Lastly, make sure that your calling code can handle deadlocks by reposting the query a configurable amount of times. Sometimes it just happens, it's normal behaviour and your application must be able to deal with it.
In addition to consistent sequence of lock acquisition - another path is explicit use of locking and isolation hints to reduce time/resources wasted unintentionally acquiring locks such as shared-intent during read.
Something that none has mentioned (surprisingly), is that where SQL server is concerned many locking problems can be eliminated with the right set of covering indexes for a DB's query workload. Why? Because it can greatly reduce the number of bookmark lookups into a table's clustered index (assuming it's not a heap), thus reducing contention and locking.

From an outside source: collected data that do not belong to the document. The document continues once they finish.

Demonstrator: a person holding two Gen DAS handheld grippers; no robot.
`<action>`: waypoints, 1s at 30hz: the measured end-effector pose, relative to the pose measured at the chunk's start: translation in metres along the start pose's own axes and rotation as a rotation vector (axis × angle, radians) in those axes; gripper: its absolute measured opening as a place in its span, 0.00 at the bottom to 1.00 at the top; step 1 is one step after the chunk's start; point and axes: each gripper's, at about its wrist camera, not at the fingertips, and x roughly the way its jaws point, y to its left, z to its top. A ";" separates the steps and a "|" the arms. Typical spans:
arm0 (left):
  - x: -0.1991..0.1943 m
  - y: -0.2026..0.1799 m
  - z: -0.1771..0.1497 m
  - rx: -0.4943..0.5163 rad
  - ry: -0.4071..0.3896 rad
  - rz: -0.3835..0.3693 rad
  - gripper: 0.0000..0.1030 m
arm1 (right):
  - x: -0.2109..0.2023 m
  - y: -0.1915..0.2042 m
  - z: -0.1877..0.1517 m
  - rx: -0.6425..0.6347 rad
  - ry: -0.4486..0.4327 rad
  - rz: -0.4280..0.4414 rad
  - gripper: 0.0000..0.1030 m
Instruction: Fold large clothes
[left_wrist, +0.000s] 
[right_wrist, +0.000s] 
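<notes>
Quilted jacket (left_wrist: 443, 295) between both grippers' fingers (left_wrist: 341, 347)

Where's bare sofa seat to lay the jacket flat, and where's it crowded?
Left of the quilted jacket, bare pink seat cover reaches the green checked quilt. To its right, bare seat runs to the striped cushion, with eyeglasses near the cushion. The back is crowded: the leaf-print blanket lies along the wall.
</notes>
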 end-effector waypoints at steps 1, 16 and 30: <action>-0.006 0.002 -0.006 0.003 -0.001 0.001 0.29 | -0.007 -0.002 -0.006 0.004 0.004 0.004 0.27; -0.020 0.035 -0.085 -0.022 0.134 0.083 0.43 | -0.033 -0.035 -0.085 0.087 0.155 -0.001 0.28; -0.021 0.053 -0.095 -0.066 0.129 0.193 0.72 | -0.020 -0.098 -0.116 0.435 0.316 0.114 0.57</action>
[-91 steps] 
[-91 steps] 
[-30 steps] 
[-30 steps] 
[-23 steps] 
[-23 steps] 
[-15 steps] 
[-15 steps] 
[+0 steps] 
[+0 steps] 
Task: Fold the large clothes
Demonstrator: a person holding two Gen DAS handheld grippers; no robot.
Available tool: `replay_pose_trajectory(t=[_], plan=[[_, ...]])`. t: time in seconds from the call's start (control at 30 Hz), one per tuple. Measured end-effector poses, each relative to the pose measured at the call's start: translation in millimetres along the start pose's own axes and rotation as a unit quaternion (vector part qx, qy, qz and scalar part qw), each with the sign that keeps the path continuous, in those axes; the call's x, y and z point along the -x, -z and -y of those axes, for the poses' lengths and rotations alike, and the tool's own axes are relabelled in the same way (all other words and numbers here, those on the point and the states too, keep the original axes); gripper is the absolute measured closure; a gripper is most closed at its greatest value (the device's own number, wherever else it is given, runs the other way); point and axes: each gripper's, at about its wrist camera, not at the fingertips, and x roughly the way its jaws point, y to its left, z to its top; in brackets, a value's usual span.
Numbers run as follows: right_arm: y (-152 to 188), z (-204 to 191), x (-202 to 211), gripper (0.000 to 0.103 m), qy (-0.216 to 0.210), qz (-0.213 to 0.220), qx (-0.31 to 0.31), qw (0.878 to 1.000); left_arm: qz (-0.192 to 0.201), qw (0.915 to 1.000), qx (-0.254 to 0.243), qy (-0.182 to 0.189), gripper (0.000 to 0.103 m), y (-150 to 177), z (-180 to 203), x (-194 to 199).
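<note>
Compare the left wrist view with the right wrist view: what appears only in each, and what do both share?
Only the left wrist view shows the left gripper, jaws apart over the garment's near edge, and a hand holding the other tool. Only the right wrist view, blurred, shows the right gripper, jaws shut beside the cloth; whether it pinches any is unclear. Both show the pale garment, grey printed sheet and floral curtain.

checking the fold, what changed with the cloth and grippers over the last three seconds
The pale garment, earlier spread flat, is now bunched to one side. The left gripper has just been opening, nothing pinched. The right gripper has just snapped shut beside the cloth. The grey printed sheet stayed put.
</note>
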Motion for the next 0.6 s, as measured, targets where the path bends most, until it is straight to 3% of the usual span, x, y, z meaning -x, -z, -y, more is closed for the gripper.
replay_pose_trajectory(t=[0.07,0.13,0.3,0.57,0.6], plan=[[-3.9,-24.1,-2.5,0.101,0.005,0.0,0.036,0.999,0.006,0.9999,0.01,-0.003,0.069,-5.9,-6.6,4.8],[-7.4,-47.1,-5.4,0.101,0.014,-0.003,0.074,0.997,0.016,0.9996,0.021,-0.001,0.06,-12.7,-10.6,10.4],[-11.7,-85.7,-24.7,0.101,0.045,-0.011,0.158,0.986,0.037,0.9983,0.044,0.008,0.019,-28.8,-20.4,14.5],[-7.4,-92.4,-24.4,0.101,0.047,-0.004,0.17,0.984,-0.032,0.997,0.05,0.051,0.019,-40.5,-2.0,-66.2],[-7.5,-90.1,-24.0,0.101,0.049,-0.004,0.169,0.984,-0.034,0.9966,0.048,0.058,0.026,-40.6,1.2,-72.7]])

If you have enough design control over your app, restrict your updates / inserts to specific stored procedures and remove update / insert privileges from the database roles used by the app (only explicitly allow updates through those stored procedures).
Isolate your database connections to a specific class in your app (every connection must come from this class) and specify that "query only" connections set the isolation level to "dirty read" ... the equivalent to a (nolock) on every join.
That way you isolate the activities that can cause locks (to specific stored procedures) and take "simple reads" out of the "locking loop".
Quick answer is no, there is no guaranteed technique.
I don't see how you can make any application deadlock proof in general as a design principle if it has any non-trivial throughput. If you pre-emptively lock all the resources you could potentially need in a process in the same order even if you don't end up needing them, you risk the more costly issue where the second process is waiting to acquire the first lock it needs, and your availability is impacted. And as the number of resources in your system grows, even trivial processes have to lock them all in the same order to prevent deadlocks.
The best way to solve SQL deadlock problems, like most performance and availability problems is to look at the workload in the profiler and understand the behavior.
Not a direct answer to your question, but food for thought:
http://en.wikipedia.org/wiki/Dining_philosophers_problem
The "Dining philosophers problem" is an old thought experiment for examining the deadlock problem. Reading about it might help you find a solution to your particular circumstance.